Last year’s decision to ban porn from its platform has had a marked adverse effect on Tumblr’s traffic. No surprise, really, especially given how wide the net was cast for “adult content” when it announced back in December. Now the blogging platform’s media parent is looking to sell, according to a new story from The Wall Street Journal.
The paper cites “people familiar with the matter.” We reached out to Verizon Media Group (which, for the record, also owns TechCrunch) and unsurprisingly got your bog standard statement about not commenting on rumors.
A sale wouldn’t be much of a surprise, given Tumblr’s history at the company. Yahoo bought the platform for north of $1 billion in 2013, with Verizon inheriting it as part of its 2017 acquisition of Yahoo.
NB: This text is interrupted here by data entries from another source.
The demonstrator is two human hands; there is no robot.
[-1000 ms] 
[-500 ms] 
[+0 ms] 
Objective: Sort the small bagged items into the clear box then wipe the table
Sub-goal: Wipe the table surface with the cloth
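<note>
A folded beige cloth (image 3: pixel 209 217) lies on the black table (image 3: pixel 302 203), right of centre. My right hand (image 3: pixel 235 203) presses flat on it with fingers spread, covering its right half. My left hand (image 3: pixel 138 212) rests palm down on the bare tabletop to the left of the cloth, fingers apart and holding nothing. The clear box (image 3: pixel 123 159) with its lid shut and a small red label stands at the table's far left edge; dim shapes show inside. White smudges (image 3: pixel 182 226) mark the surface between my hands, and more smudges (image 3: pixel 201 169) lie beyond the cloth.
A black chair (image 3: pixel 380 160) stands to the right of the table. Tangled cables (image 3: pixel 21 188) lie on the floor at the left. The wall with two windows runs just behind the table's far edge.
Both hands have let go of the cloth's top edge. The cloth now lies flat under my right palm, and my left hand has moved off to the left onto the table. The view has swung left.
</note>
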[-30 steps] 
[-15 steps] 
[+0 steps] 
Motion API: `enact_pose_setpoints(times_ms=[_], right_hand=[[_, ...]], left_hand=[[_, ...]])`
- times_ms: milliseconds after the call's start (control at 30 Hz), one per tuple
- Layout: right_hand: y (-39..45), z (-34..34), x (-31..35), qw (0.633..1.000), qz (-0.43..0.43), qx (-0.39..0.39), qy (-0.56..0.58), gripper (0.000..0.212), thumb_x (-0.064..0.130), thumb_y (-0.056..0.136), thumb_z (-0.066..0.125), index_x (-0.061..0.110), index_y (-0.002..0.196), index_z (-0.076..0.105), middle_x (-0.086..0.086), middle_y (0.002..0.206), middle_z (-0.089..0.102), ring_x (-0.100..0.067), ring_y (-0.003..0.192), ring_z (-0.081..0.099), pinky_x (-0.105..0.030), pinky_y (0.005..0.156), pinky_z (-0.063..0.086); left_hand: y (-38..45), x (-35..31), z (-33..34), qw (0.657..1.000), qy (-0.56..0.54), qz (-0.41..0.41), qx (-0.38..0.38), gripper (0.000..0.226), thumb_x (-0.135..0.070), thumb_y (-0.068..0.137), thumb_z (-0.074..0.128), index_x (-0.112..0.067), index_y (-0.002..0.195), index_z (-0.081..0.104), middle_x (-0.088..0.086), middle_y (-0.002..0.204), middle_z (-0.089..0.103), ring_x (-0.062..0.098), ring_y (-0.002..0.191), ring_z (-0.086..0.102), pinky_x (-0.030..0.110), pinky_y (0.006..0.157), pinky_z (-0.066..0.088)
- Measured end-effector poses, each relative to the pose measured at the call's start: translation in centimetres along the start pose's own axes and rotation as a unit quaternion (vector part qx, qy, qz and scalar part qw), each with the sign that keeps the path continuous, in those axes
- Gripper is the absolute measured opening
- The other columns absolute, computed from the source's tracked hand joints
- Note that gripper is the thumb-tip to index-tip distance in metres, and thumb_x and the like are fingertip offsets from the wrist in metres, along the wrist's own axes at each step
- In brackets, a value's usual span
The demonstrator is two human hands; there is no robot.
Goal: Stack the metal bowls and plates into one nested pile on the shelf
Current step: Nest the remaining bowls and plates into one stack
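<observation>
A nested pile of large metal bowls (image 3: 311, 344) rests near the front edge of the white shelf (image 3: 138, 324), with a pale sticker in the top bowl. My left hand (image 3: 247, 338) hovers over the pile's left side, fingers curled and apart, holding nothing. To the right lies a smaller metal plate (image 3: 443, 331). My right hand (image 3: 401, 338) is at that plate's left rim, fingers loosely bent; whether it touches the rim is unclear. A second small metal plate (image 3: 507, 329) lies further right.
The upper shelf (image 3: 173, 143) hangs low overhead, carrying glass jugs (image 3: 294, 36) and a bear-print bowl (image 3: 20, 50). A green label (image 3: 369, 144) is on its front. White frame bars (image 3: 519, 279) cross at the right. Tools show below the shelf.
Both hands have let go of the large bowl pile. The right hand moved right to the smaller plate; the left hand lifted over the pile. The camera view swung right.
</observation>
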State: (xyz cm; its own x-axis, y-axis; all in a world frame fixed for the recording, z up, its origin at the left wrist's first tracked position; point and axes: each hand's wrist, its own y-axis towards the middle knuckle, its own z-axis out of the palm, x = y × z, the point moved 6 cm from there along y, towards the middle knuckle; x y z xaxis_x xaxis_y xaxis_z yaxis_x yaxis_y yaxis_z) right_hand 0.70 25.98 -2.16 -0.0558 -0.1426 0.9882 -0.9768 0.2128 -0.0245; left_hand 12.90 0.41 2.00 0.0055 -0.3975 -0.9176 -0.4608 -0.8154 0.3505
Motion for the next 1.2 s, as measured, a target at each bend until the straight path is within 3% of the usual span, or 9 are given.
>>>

Tumblr was rolled up into the short-lived Oath business, which has since been rebranded as the much more straightforward Verizon Media Group.
As the piece notes, Tumblr ultimately failed to be the money-maker Yahoo and Verizon were hoping for, exacerbated by the fact that other social media properties have since taken some of the wind out of the company’s sails. A few years after the acquisition, Yahoo had written down the site’s value significantly. Verizon’s Q1 financials, meanwhile, had media revenues down 7.2% year-over-year.
The recent adult content ban has managed to both derail traffic and upset much of the site’s core user base. But Tumblr has stood firm, citing concerns over graphic child exploitation, all while arguably casting its net far too wide to include anything falling underneath the adult content banner.
It’s tough to say which media company might be in the market for Tumblr at this point. The once white-hot platform doesn’t hold the same sort of cache it did when it was purchased half a decade ago. Notably, Tumblr also lost its CTO to SeatGeek earlier this week.
Update: According to SensorTower‘s data on Tumblr’s last quarter, the service’s new mobile user count hit its lowest point since Q4 2013, and it was down about 40% year-over-year from Q1 2018.